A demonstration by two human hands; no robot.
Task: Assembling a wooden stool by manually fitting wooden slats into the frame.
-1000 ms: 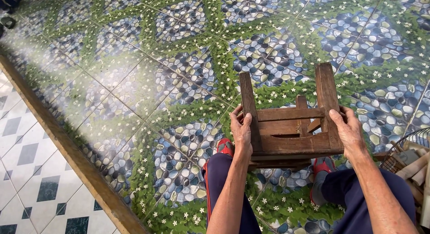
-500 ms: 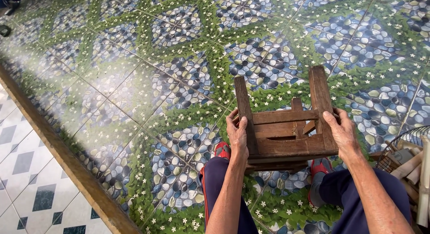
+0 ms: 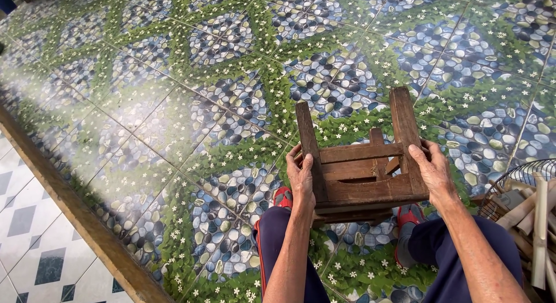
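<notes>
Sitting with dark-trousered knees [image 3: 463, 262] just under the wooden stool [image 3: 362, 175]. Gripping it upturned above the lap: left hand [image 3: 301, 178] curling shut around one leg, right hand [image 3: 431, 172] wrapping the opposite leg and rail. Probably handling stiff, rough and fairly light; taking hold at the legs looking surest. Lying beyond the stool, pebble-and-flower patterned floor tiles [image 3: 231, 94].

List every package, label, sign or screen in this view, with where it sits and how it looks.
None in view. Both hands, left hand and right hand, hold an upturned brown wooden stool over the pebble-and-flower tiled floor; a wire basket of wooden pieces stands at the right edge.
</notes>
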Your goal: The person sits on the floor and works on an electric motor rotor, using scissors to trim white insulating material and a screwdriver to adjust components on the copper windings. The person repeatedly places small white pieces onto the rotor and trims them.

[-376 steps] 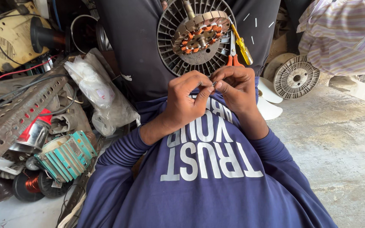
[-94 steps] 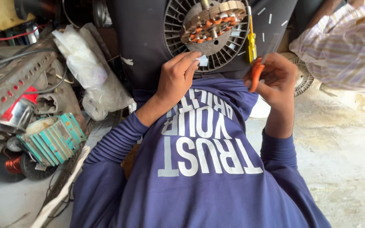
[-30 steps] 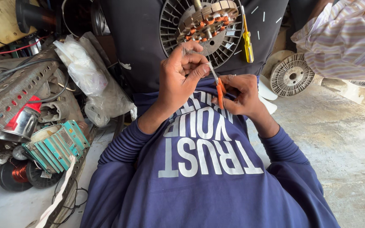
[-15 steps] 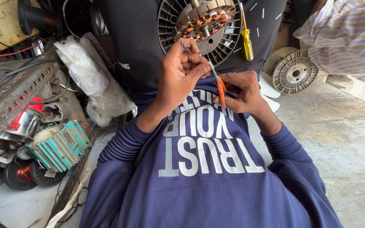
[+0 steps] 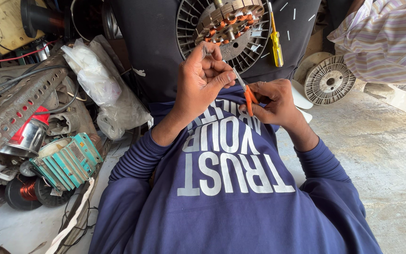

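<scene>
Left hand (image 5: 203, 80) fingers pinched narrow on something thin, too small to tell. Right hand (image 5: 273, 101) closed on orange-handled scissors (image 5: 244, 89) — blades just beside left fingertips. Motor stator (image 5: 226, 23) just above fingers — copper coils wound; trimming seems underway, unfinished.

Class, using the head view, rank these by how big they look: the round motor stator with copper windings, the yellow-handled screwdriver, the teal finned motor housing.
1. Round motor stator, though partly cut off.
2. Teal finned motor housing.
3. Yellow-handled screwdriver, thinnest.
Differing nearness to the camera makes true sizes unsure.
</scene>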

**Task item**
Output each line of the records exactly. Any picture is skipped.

**Exercise response**
A demonstration by two human hands; no robot.
Task: Assembling a wooden stool by manually fitting wooden slats into the frame.
-1000 ms: 
-500 ms: 
+0 ms: 
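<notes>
Sitting with dark-trousered knees [image 3: 463, 262] just under the wooden stool [image 3: 362, 175]. Gripping it upturned above the lap: left hand [image 3: 301, 178] curling shut around one leg, right hand [image 3: 431, 172] wrapping the opposite leg and rail. Probably handling stiff, rough and fairly light; taking hold at the legs looking surest. Lying beyond the stool, pebble-and-flower patterned floor tiles [image 3: 231, 94].

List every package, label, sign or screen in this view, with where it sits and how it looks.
None in view. Both hands, left hand and right hand, hold an upturned brown wooden stool over the pebble-and-flower tiled floor; a wire basket of wooden pieces stands at the right edge.
</notes>
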Your goal: The person sits on the floor and works on an electric motor rotor, using scissors to trim white insulating material and a screwdriver to adjust components on the copper windings. The person repeatedly places small white pieces onto the rotor and trims them.

[-376 steps] 
[-94 steps] 
[-30 steps] 
[-15 steps] 
[+0 steps] 

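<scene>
Left hand (image 5: 203, 80) fingers pinched narrow on something thin, too small to tell. Right hand (image 5: 273, 101) closed on orange-handled scissors (image 5: 244, 89) — blades just beside left fingertips. Motor stator (image 5: 226, 23) just above fingers — copper coils wound; trimming seems underway, unfinished.

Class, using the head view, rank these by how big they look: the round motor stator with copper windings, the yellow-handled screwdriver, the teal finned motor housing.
1. Round motor stator, though partly cut off.
2. Teal finned motor housing.
3. Yellow-handled screwdriver, thinnest.
Differing nearness to the camera makes true sizes unsure.
</scene>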

This answer is complete.